== TASK DIRECTIONS ==
The answer must be the lines from the one containing "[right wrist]" through the last line of the data below, copied exactly, with nothing else.

[Extracted data entries]

━━━━

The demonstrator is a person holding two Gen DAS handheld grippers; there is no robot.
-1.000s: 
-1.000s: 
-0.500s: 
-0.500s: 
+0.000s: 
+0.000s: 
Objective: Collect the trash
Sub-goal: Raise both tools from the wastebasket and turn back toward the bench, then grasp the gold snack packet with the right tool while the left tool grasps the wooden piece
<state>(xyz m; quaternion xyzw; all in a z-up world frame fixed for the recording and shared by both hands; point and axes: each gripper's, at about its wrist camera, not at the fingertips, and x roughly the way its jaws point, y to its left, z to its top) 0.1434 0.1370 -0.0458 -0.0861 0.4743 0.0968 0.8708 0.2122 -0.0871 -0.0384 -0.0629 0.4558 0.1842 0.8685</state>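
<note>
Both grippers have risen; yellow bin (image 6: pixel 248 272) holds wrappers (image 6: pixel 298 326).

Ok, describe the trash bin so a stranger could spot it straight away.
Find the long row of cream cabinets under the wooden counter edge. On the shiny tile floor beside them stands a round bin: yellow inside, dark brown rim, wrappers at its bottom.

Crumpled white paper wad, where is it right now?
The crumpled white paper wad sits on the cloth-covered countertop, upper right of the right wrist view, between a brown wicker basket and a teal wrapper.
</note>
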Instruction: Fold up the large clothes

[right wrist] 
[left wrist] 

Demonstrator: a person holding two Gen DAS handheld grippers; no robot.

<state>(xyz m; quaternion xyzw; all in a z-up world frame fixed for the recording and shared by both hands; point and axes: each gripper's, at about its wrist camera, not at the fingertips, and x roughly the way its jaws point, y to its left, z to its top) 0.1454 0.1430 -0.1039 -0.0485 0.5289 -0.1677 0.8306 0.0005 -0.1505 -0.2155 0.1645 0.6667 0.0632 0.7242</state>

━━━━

== ANSWER TO THE EXERCISE ==
[right wrist] 
[left wrist] 

Demonstrator: a person holding two Gen DAS handheld grippers; no robot.

<state>(xyz m; quaternion xyzw; all in a z-up world frame fixed for the recording and shared by both hands; point and axes: each gripper's, at about its wrist camera, not at the fingertips, and x roughly the way its jaws point, y to its left, z to its top) 0.1454 0.1430 -0.1039 -0.0485 0.5289 -0.1677 0.8306 0.0005 -0.1505 -0.2155 0.1645 0.6667 0.0632 0.7242</state>

The answer given above is the complete response.